Although I'm enthusiastic about the long-term prospects of the Internet leaders -- I'm most bullish on the contract manufacturing industry. There is a trend toward outsourcing manufacturing operations as more technology leaders -- from networking equipment vendors like Cisco Systems (Nasdaq: CSCO), to workstation manufacturers like Sun Microsystems (Nasdaq: SUNW), to communications equipment developers like Nokia (NYSE: NOK) -- move from the vertical model, in which they both design and manufacture electronics, to the virtual model, in which they unload the production to companies like Solectron (NYSE: SLR), Jabil Circuit (NYSE: JBL), Flextronics (Nasdaq: FLEX), Sanmina (Nasdaq: SANM), SCI Systems (NYSE: SCI), and Celestica (NYSE: CLS).

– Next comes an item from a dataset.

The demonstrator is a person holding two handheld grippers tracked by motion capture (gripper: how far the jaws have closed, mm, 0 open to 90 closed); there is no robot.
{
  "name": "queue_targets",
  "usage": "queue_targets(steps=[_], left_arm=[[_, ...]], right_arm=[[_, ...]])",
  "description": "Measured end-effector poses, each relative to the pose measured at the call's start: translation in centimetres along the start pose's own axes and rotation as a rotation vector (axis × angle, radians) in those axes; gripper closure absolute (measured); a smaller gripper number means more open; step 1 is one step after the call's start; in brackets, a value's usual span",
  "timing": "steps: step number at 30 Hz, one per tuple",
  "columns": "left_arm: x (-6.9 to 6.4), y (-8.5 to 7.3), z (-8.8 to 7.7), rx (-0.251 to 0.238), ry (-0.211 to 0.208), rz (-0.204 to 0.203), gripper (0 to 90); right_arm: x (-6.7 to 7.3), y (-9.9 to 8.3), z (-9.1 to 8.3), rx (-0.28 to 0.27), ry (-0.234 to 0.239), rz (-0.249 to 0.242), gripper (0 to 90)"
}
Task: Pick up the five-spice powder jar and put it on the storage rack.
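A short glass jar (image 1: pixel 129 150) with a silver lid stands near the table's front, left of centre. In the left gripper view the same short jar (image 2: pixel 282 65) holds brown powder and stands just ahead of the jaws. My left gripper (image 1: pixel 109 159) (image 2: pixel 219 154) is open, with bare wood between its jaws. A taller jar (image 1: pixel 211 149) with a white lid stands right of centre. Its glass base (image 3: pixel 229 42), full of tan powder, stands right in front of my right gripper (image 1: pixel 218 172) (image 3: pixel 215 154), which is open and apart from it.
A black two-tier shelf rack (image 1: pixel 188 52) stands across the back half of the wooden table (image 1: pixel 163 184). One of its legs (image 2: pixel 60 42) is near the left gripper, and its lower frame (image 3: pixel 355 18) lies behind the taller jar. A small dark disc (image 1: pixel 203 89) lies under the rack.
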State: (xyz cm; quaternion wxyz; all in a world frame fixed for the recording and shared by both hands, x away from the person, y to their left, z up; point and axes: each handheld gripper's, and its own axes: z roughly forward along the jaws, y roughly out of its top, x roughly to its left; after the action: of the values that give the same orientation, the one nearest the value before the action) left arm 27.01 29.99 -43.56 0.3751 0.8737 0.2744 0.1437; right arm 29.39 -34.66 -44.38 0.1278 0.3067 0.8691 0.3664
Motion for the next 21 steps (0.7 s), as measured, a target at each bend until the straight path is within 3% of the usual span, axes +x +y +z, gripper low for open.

Consider this: Technology Forecasters, a contract-manufacturing market research firm, estimates that the cost of manufacturing the goods sold by worldwide electronics makers is about $600 billion. With an estimated growth rate of about 8 percent per year, the contract manufacturing opportunity will approach $1.3 trillion by 2008. Currently, only 14 percent of this enormous pie is outsourced; by 2008, I expect a 50 percent shift to outsourcers. And, as is typically the case in technology, the strong will get stronger.

Investing in the contract manufacturers provides all the enticements of Net stocks, but at much more reasonable valuations. And, yes, these companies actually make money. Lots of it.